What is required: Only a number is wanted: how many lines in these records contain the word "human"?

Dataset content:
◆ ◆ ◆ ◆ ◆
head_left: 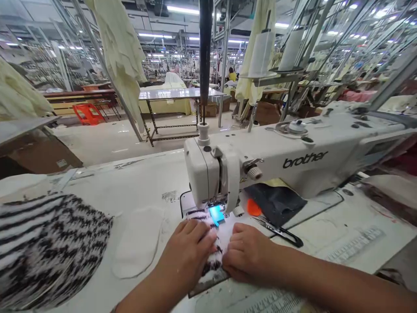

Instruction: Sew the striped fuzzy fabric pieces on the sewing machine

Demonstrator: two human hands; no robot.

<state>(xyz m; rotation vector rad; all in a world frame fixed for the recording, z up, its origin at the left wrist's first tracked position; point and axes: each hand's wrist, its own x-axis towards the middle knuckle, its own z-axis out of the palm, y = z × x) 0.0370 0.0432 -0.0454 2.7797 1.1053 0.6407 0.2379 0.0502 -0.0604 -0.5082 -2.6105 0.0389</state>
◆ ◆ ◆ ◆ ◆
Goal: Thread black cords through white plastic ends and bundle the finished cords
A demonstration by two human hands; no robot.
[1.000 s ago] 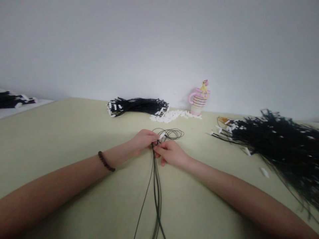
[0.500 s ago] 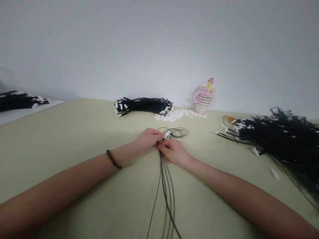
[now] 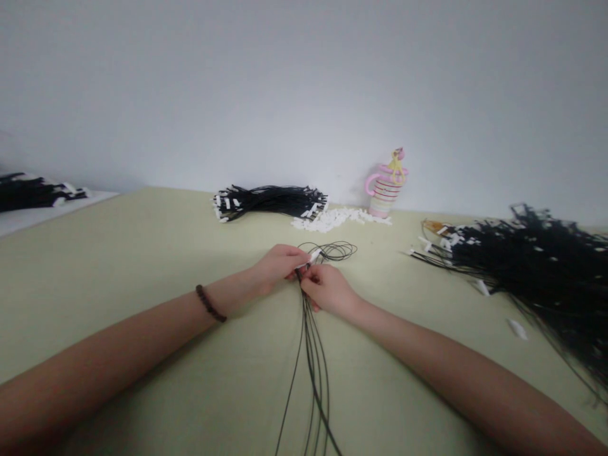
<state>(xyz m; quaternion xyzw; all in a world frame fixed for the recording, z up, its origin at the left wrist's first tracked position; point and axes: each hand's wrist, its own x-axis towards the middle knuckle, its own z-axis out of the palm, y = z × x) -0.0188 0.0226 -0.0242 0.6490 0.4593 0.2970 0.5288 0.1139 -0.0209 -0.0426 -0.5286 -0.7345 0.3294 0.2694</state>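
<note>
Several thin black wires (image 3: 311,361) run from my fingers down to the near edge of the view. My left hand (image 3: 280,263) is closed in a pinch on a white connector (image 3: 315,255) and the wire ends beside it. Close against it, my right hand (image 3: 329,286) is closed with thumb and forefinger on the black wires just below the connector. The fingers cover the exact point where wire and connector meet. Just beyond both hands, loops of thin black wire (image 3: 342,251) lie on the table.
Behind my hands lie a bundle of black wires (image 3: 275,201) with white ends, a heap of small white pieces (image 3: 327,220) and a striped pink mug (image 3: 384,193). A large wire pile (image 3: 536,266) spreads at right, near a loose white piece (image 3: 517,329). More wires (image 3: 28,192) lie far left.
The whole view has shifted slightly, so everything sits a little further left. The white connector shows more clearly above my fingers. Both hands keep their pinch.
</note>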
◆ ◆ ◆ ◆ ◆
Task result: 2